» WHAT TO DO:
The required result is the number of lines below that hold the word "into", stated without anything else.
·····
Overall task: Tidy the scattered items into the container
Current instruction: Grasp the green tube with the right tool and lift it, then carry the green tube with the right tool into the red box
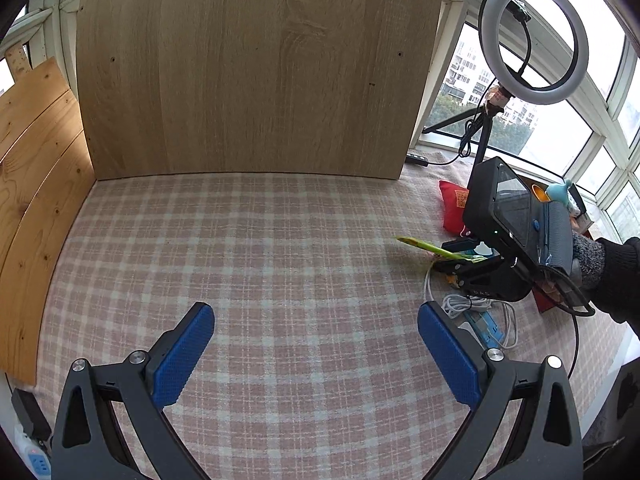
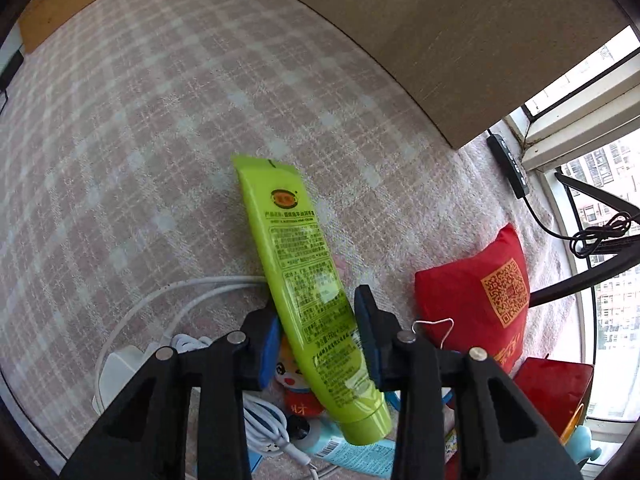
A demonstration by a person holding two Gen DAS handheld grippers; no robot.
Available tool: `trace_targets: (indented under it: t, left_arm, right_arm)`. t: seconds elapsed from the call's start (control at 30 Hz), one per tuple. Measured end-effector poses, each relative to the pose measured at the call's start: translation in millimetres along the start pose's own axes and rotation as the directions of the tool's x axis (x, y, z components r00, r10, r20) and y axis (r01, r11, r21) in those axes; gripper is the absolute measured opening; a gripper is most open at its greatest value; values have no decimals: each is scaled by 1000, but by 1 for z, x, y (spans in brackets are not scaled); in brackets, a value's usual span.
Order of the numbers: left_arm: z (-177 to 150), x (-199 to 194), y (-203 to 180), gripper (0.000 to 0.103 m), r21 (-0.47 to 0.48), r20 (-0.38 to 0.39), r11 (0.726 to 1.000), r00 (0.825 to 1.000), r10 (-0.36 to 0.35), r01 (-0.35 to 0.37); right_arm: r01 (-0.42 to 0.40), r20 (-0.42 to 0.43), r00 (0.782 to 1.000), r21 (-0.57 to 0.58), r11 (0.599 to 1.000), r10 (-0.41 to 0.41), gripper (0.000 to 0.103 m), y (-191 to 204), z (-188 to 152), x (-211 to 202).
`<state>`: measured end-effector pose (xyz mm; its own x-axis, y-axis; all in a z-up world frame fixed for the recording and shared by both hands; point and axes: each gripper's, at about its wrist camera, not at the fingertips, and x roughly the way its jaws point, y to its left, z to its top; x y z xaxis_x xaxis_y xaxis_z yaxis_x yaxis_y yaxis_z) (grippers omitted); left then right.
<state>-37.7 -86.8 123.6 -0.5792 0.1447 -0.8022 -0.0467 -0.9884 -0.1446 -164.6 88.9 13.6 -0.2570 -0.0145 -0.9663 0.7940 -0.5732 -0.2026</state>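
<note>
My right gripper (image 2: 316,332) is shut on a lime-green hand cream tube (image 2: 296,264), held above the checked cloth with its crimped end pointing away. In the left wrist view the tube (image 1: 430,246) sticks out leftward from the right gripper (image 1: 452,258) at the right. My left gripper (image 1: 316,344) is open and empty over the pink checked cloth (image 1: 260,248). A white charger with coiled cable (image 2: 168,344), a small red doll (image 2: 296,384), a light blue packet (image 2: 360,456) and a red pouch (image 2: 480,296) lie under and beside the right gripper. No container is recognisable.
A wooden board (image 1: 256,68) stands upright at the back of the cloth, with pine planks (image 1: 36,184) on the left. A ring light on a tripod (image 1: 534,40) stands at the right by the windows. A black cable remote (image 2: 508,164) lies near the window sill.
</note>
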Motion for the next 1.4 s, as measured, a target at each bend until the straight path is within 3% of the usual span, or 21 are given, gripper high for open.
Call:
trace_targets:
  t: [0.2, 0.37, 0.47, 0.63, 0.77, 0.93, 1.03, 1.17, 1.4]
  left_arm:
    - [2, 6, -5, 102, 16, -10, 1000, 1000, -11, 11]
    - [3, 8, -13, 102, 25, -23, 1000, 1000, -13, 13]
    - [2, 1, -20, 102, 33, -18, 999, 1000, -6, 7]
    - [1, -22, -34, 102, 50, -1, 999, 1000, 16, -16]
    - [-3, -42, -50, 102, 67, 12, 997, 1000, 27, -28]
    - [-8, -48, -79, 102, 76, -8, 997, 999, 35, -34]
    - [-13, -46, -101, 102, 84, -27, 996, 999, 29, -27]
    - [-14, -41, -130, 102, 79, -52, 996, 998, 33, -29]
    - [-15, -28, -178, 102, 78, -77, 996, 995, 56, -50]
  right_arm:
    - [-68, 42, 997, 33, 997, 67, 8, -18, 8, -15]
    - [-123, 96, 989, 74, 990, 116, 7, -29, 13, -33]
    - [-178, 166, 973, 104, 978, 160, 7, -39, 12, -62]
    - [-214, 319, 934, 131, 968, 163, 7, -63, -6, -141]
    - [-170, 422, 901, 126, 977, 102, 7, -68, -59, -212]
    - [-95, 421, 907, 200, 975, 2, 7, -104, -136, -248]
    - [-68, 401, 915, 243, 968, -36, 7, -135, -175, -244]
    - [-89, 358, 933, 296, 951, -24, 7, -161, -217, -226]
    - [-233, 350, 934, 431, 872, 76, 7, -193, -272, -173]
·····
» SOLUTION TO THE PROBLEM:
2